### [EXERCISE]
Taking the line with "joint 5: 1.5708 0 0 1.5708" as the first and the line with "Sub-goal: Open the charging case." as the last, set down the lines below exactly, pictures excluded.
━━━━━ DATA FOR ANALYSIS
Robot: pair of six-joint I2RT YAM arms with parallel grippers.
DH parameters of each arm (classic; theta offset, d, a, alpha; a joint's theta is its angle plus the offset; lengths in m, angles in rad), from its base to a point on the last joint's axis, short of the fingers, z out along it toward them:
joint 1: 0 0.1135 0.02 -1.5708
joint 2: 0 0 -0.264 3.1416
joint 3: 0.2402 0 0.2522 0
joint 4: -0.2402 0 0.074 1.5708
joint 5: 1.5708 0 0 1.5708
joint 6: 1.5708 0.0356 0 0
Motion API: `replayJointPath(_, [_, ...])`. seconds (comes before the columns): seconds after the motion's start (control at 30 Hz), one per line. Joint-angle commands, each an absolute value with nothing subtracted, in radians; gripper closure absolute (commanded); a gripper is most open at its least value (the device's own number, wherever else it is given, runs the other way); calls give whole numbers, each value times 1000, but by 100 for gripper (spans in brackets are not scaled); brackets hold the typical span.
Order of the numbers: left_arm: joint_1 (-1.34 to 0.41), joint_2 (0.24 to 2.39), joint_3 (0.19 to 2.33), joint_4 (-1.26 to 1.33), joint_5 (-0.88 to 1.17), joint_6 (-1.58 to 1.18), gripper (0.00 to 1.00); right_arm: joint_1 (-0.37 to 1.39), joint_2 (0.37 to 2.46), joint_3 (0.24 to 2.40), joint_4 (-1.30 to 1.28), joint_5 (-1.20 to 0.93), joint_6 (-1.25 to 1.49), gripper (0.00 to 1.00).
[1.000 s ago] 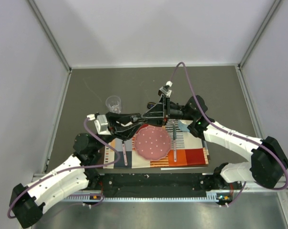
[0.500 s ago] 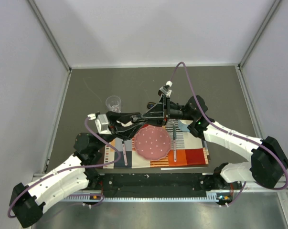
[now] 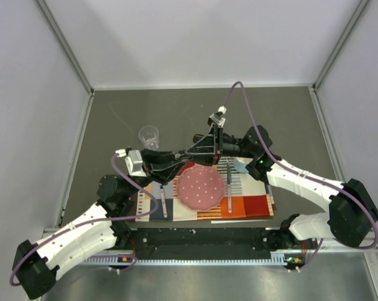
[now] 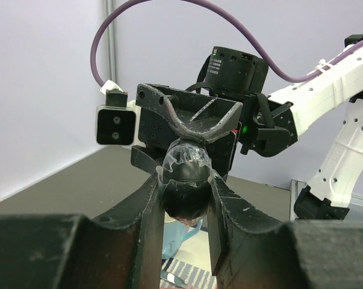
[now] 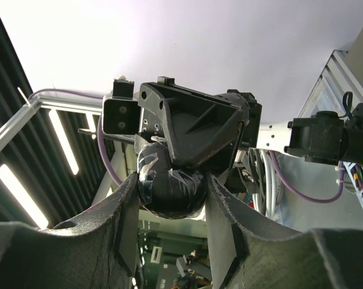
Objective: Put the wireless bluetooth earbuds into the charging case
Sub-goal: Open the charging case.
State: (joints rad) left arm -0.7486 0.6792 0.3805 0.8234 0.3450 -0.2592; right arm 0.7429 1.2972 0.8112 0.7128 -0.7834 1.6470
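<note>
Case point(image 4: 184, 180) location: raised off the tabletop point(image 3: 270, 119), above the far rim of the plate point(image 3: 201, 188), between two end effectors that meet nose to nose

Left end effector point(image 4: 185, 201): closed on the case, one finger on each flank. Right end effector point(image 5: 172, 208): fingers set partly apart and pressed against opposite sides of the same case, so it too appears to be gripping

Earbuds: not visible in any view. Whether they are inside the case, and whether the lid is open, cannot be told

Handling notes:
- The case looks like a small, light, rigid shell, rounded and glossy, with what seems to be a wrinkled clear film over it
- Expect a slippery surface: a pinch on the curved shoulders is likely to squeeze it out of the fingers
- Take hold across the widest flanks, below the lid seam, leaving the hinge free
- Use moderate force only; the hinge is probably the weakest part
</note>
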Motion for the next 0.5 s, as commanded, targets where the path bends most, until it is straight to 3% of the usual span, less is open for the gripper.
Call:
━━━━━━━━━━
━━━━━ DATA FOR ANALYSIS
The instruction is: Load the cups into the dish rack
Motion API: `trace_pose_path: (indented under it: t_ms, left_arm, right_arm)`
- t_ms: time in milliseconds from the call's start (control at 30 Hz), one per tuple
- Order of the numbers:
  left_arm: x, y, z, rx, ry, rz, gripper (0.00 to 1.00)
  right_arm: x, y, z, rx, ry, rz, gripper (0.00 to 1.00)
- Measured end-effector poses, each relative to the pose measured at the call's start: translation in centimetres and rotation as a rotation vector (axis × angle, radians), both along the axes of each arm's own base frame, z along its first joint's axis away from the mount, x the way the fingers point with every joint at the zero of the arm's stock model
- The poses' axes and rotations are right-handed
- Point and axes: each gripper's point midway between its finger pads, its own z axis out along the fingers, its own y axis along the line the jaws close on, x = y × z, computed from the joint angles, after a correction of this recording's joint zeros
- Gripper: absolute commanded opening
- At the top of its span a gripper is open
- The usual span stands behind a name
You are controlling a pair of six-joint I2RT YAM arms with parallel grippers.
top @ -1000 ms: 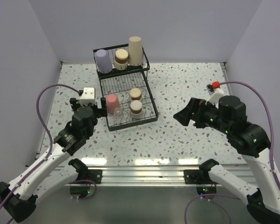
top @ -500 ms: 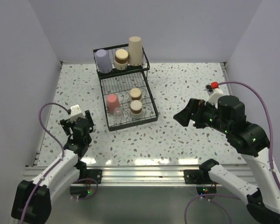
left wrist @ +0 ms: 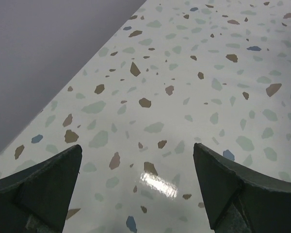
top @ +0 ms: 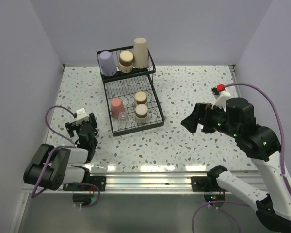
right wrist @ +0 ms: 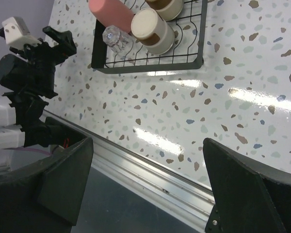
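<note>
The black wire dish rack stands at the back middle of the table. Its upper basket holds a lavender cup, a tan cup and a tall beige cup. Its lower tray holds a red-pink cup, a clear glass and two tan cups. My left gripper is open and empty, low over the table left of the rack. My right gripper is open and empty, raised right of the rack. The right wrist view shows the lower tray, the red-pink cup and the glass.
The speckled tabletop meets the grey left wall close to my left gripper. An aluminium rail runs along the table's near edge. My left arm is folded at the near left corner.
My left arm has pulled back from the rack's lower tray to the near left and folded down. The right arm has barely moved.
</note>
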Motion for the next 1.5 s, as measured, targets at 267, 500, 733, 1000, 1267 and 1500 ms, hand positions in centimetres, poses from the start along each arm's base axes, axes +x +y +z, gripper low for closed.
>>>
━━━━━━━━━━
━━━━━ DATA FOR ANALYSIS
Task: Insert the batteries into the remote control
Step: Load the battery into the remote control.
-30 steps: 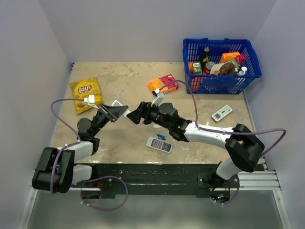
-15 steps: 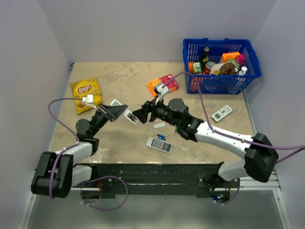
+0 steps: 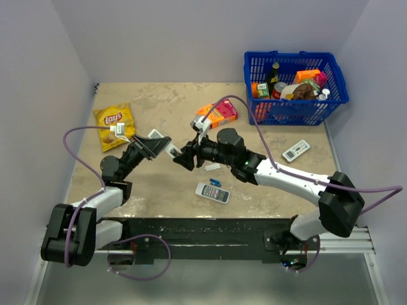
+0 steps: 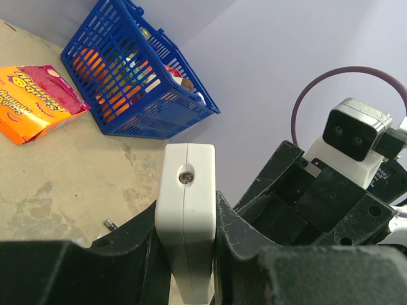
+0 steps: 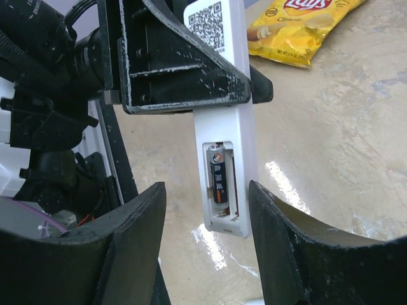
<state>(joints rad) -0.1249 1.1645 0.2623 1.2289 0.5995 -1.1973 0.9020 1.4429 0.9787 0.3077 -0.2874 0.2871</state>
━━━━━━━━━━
### [REPLY]
joint 5: 1.5708 0 0 1.5708
joint 6: 1.5708 0.0356 0 0
Motion API: `replayJointPath(_, [_, ...])`. seconds (comes before the columns): seconds after the motion's start (control at 30 Hz), one per line. Joint-angle commands, each an absolute value with nothing subtracted, in radians; gripper closure absolute (commanded); a gripper is most open at its least value (the device's own number, wherever else it is given, runs the other way); calls give whole numbers, each value times 1000, but by 100 for gripper (spans in brackets are not scaled); brackets hold the typical span.
Order of the numbers: left_arm: joint_1 (-1.34 to 0.41), joint_2 (0.24 to 2.39), joint_3 (0.19 to 2.33), joint_4 (-1.26 to 1.33), joint_5 (-0.88 to 1.17), joint_6 (-1.58 to 1.18), gripper (0.00 to 1.00); right_arm: joint_1 (-0.37 to 1.39), joint_2 (0.37 to 2.46), joint_3 (0.24 to 2.40), joint_4 (-1.30 to 1.28), joint_5 (-1.20 to 0.93), joint_6 (-1.25 to 1.49), gripper (0.00 to 1.00).
[1.000 s ago] 
[0.500 s ago] 
[now] 
[now] 
[now] 
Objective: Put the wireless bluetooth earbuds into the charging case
Sub-goal: Open the charging case.

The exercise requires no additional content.